High salt concentrations in the growing medium can severely affect the growth and development of plants. It is imperative to understand the different components of salt-tolerant network in plants in order to produce the salt-tolerant cultivars. High-affinity potassium transporter- and myelocytomatosis proteins have been shown to play a critical role for salinity tolerance through exclusion of sodium (Na) ions from sensitive shoot tissues in plants. Numerous genes, that limit the uptake of salts from soil and their transport throughout the plant body, adjust the ionic and osmotic balance of cells in roots and shoots. In the present review, we have tried to provide a comprehensive report of major research advances on different mechanisms regulating plant tolerance to salinity stress at proteomics, metabolomics, genomics and transcriptomics levels.
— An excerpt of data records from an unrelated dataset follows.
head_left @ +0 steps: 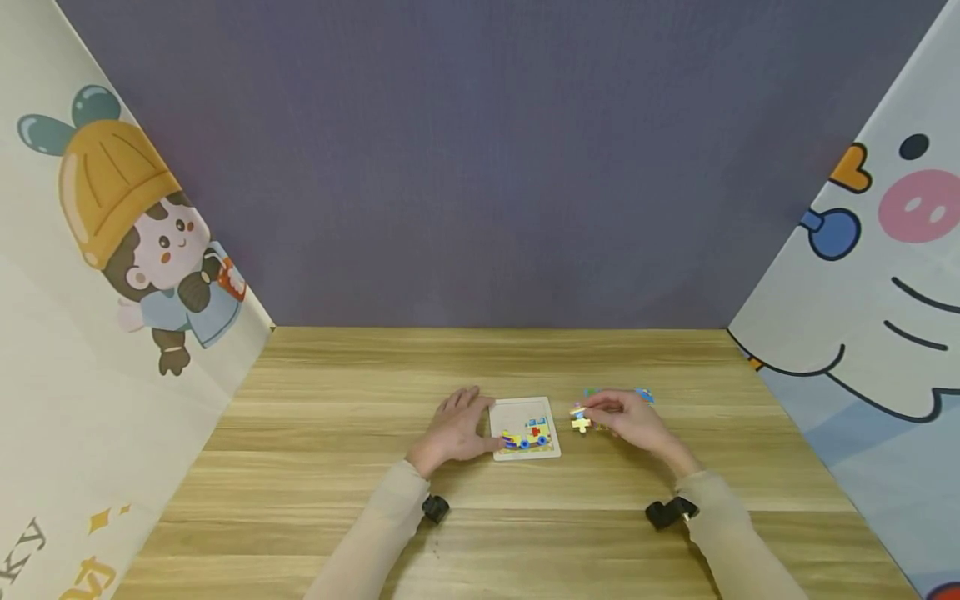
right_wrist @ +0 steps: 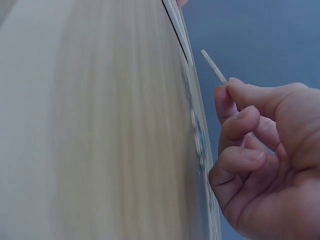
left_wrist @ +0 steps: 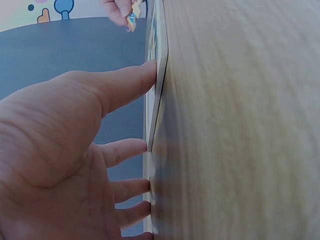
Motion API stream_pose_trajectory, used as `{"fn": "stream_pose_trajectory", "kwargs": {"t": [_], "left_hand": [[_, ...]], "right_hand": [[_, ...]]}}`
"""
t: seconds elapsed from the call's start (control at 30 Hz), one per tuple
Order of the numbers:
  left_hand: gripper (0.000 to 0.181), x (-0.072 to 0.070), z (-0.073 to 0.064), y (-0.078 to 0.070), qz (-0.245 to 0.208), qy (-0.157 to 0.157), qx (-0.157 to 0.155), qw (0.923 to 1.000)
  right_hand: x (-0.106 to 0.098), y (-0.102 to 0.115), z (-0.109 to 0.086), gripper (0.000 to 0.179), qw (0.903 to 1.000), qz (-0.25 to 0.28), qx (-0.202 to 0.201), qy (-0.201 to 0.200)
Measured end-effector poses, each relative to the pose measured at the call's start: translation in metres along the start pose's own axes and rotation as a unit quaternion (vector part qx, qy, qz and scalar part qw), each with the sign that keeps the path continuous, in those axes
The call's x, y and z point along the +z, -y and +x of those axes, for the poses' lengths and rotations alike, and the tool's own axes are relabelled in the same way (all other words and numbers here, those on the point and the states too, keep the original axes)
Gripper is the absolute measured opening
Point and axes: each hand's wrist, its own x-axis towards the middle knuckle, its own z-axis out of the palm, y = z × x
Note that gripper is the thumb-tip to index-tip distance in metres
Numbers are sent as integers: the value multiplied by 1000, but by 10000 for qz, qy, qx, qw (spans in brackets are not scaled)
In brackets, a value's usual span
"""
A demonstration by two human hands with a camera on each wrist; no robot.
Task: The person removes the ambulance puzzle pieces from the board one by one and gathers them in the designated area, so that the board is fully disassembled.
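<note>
A square puzzle board (head_left: 517,408) with a pale rim lies flat on the table, a yellow, blue and red vehicle picture partly filled in along its lower part. My left hand (head_left: 462,429) is spread at its left side. The thumb rests on the board's rim, and the fingertips touch down at the board's corner and the tabletop. To the right of the board, my right hand (head_left: 628,418) pinches a thin jigsaw piece (right_wrist: 215,67) between thumb and index finger, above the table. In the left wrist view this jigsaw piece (left_wrist: 132,19) shows yellow and blue.
Loose colourful puzzle pieces (head_left: 644,395) lie under and behind the right hand, partly hidden by it. The wooden table (head_left: 375,367) ends at a dark back panel (head_left: 480,167). Printed cartoon panels (head_left: 847,317) stand at both sides.
</note>
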Motion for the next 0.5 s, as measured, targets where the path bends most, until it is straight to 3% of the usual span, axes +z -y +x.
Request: {"fn": "stream_pose_trajectory", "kwargs": {"t": [0.5], "left_hand": [[77, -1, -1, 0, -7, 34, 10, 10000]], "right_hand": [[-48, -24, -25, 39, 9985, 205, 362, -356]]}}
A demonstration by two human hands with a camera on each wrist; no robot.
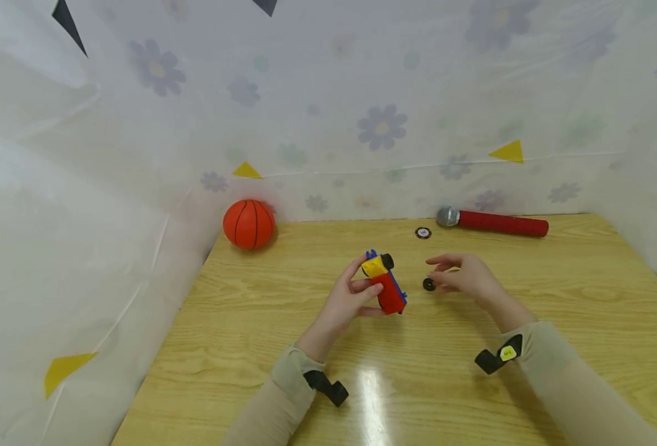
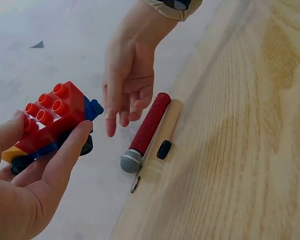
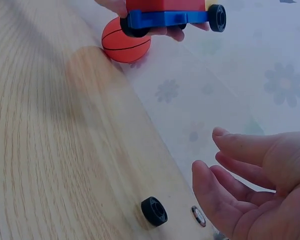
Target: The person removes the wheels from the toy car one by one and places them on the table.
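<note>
My left hand (image 1: 344, 302) grips a toy car (image 1: 388, 291) made of building blocks, thumb on one side and fingers on the other. The car has a red studded block (image 2: 52, 112), a yellow front, a blue base (image 3: 165, 19) and black wheels. It is held tilted above the table. Beside it to the right, my right hand (image 1: 467, 276) hovers with relaxed, slightly bent fingers and a gap between thumb and fingertips (image 3: 205, 175). A loose black wheel (image 3: 154, 211) is on the table just by those fingertips, not held.
An orange basketball (image 1: 248, 224) sits at the table's back left corner. Toward the back right lies a red microphone (image 1: 501, 223) with a grey head, and a round black-and-white chip (image 1: 423, 233) beside it. Flowered sheeting (image 1: 317, 124) hangs behind the wooden table (image 1: 239, 347).
</note>
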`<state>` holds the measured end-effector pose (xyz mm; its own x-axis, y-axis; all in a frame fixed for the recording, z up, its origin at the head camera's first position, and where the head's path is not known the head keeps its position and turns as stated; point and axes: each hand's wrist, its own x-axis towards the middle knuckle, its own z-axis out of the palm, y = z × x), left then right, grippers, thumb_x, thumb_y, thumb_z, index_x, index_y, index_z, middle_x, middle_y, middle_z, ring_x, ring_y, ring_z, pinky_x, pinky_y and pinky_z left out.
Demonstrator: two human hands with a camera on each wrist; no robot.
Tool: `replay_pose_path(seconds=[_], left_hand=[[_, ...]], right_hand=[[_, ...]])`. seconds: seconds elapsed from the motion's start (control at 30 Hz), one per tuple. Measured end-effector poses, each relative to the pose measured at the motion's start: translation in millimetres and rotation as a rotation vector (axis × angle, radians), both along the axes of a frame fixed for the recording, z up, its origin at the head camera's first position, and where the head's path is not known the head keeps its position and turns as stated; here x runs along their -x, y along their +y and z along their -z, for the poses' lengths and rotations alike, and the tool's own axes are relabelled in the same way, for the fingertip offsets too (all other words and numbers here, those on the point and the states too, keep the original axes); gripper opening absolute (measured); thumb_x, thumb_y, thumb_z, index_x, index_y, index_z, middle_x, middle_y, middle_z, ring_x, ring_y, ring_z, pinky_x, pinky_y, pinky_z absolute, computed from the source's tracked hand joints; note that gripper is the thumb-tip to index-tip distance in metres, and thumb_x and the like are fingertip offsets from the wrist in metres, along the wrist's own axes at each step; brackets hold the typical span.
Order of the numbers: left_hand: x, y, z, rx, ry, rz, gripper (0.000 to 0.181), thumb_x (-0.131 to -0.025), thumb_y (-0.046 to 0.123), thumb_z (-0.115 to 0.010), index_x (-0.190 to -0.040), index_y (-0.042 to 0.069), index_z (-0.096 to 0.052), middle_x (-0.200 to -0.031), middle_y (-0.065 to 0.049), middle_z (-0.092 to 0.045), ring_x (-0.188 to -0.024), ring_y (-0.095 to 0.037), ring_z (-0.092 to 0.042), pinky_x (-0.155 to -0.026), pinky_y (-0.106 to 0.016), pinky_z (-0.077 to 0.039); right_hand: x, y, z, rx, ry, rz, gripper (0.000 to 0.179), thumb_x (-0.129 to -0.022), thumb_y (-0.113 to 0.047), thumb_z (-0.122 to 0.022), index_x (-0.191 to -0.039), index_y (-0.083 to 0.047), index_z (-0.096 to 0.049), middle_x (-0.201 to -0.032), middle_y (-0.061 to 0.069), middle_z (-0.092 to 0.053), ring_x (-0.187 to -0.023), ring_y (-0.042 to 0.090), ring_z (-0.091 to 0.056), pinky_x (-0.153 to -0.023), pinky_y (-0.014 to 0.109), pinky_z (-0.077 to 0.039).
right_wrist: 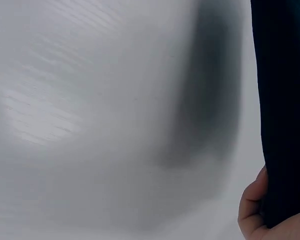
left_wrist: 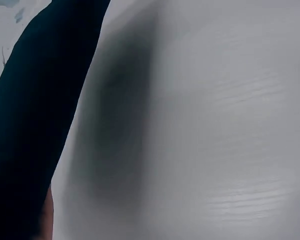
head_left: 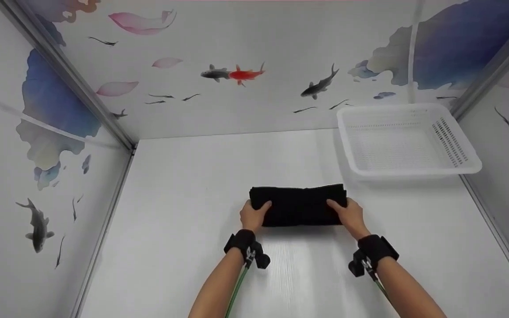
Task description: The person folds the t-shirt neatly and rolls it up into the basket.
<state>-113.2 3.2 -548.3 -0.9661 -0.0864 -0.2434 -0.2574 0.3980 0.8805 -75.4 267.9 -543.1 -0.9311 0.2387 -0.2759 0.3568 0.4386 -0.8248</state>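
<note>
A black cloth (head_left: 301,206), folded into a flat rectangle, is held up off the white table, and its shadow falls on the surface in both wrist views. My left hand (head_left: 253,216) grips its left end, with the thumb on the near face and the fingers behind. At the opposite end my right hand (head_left: 352,216) pinches the cloth in the same way. Curled fingers (right_wrist: 252,207) show round the edge in the right wrist view. In the left wrist view the cloth (left_wrist: 40,100) hides most of the hand. What kind of cloth item it is, I cannot tell.
A white plastic basket (head_left: 409,172) with slotted sides stands at the back right of the white table (head_left: 170,247). Panels printed with fish and petals (head_left: 237,106) enclose the table at the back, left and right. A green cable (head_left: 237,289) runs from each wrist strap.
</note>
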Motion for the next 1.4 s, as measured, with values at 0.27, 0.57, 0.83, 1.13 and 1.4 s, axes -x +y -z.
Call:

Along with the role of ionic homeostasis, a major focus was given on other salinity tolerance mechanisms in plants including osmoregulation and osmo-protection, cell wall remodeling and integrity, and plant antioxidative defense. Major proteins and genes expressed under salt-stressed conditions and their role in enhancing salinity tolerance in plants are discussed as well. Moreover, this manuscript identifies and highlights the key questions on plant salinity tolerance that remain to be discussed in the future.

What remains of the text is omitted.